Follow us here and send us your ideas for the next data blending challenge you’d like to see at

Today: SugarCRM meets Salesforce. Crossing Accounts and Opportunities


The Challenge

Businesses use Customer Relationship Management (CRM) systems to keep track of all their customer related activities – creating leads and opportunities, managing contacts and accounts, sending quotes and invoices, etc. As long as it is somehow related to the stream of revenue, it is (or at least should be) stored in a CRM system.

Since there is more than one CRM solution on the market, there is a distinct chance that your organization uses multiple CRM platforms. While there might be sound reasons for this, it also poses a significant challenge: How do you combine data from several platforms? How do you generate a single, consolidated report that shows you how well the sales activities of your whole company are going?

One option is to export some tables, fire up your spreadsheet software of choice, and paste the stuff together. Then do the same thing next week. And the week after. And the week after that one (you get the point). Doesn’t sound too enticing? Fear not! This is KNIME, and one of our specialties is to save you the frustration of doing things manually. Fortunately, both SugarCRM and Salesforce allow their users to access their services via REST API, and that is exactly what we are going to do in this blog post.

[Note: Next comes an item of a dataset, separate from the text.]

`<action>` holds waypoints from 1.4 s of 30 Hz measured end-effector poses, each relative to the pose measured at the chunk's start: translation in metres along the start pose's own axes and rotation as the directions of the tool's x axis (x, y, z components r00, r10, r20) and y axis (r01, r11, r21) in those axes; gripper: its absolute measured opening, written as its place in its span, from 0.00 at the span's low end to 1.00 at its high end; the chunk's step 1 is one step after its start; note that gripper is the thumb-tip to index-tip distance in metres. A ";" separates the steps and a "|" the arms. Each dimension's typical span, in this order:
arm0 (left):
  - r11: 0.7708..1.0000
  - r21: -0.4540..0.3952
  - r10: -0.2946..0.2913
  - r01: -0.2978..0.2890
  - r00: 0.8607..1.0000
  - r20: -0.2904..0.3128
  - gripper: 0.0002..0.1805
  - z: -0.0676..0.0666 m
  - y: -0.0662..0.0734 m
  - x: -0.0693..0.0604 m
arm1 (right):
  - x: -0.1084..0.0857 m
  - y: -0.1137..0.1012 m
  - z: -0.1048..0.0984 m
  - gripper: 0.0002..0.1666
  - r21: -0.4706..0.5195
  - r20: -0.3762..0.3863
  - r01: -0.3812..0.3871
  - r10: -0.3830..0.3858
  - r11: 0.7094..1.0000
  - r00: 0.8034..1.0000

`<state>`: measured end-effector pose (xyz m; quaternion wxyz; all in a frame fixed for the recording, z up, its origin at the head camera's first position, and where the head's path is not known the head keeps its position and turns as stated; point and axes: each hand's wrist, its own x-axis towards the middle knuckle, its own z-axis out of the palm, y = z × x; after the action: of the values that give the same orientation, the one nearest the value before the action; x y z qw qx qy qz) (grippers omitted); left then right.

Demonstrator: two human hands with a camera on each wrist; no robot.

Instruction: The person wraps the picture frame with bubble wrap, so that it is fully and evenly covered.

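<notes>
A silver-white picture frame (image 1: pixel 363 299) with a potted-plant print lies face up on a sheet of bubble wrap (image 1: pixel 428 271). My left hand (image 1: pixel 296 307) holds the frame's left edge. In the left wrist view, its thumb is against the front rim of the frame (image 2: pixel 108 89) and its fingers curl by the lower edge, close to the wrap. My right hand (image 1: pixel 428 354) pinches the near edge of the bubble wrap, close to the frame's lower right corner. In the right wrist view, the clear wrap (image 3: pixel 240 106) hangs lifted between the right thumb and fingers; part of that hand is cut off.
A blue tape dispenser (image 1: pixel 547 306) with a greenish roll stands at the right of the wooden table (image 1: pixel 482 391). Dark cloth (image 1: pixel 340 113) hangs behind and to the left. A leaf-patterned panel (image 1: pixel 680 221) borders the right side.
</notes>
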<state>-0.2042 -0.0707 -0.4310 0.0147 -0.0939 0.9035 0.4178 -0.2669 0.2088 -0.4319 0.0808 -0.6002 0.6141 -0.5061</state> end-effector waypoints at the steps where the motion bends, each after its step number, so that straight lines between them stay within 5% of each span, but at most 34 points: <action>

There are a couple of prerequisites here. First of all, you obviously need accounts for SugarCRM and Salesforce. If you don’t have them but still want to try this yourself, you’ll be happy to see that both companies offer free trial licenses:

You can learn more about how to use the REST APIs of SugarCRM and Salesforce here:

Topic. Get a consolidated view of all customer data from two separate platforms

Challenge. Query data from SugarCRM and Salesforce via their APIs

Access Mode. KNIME REST Web Services

The Experiment

The Challenge here is to access data from a Salesforce CRM and data from a SugarCRM and blend them together. Luckily I have access to installations of both CRM systems.

The workflow depicted in figure 1 accesses a SugarCRM system (upper branch) and a Salesforce CRM system (lower branch). Let’s see which steps are required more in detail.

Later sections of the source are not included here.